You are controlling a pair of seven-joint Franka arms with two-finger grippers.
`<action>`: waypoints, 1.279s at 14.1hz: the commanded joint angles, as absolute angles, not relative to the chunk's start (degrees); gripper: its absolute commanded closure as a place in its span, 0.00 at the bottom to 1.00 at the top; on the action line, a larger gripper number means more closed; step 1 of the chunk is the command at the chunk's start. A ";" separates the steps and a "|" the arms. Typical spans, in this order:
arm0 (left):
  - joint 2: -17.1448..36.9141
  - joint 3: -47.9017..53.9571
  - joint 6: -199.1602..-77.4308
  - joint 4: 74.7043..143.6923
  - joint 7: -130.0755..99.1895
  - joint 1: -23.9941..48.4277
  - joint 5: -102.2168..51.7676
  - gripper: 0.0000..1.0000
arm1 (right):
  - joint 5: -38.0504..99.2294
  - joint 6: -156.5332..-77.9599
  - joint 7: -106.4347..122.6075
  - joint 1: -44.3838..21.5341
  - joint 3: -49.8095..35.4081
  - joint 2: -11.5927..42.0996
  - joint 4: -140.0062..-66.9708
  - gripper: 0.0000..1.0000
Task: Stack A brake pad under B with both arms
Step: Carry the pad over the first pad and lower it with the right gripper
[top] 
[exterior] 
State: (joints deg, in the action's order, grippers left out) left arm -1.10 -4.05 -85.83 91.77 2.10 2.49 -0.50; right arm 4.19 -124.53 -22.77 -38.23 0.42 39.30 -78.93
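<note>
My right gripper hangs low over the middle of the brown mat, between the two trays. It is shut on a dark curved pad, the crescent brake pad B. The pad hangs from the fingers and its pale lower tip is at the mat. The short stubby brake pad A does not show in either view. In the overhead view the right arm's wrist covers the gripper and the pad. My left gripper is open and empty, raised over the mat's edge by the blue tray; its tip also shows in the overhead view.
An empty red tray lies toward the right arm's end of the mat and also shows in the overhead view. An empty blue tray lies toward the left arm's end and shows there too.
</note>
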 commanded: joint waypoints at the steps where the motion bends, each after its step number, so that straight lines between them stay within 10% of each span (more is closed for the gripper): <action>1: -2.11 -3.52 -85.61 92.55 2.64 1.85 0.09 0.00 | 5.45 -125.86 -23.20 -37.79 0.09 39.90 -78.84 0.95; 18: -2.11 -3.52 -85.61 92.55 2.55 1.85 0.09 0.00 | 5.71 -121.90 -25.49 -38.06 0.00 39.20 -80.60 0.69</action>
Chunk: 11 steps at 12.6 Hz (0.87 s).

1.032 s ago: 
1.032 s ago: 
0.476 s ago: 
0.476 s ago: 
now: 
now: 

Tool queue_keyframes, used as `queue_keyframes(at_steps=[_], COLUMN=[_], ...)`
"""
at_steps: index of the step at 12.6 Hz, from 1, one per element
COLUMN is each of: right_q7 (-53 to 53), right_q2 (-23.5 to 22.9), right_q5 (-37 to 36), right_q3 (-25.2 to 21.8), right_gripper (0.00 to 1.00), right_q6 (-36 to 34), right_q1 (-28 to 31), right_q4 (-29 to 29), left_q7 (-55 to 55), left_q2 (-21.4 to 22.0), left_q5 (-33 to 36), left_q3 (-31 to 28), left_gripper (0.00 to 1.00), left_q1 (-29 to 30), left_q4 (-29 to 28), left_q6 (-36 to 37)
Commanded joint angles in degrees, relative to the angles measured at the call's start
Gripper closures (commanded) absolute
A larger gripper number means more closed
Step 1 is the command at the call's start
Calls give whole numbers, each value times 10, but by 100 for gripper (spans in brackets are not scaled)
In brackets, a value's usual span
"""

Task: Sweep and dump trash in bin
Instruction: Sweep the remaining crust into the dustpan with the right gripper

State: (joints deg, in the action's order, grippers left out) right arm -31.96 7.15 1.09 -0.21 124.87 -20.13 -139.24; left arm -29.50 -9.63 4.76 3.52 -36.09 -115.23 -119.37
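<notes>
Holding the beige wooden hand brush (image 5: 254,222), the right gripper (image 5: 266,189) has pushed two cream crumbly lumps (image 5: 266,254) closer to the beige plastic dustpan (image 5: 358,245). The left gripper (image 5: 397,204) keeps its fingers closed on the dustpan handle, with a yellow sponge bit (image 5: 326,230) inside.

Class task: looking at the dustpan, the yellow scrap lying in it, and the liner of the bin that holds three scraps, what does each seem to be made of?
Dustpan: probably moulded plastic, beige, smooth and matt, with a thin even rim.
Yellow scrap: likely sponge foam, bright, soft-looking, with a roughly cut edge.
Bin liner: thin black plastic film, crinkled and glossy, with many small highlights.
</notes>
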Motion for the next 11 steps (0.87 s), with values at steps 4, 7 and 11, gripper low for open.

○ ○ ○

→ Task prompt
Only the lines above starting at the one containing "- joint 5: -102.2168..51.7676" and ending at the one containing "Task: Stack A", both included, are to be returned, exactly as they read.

→ Task result
  - joint 5: -102.2168..51.7676
  - gripper: 0.0000..1.0000
arm1 (right):
  - joint 5: -38.0504..99.2294
  - joint 6: -156.5332..-77.9599
  - joint 7: -106.4347..122.6075
  - joint 1: -44.3838..21.5341
  - joint 3: -49.8095..35.4081
  - joint 2: -11.5927..42.0996
  - joint 4: -140.0062..-66.9708
  - gripper: 0.0000..1.0000
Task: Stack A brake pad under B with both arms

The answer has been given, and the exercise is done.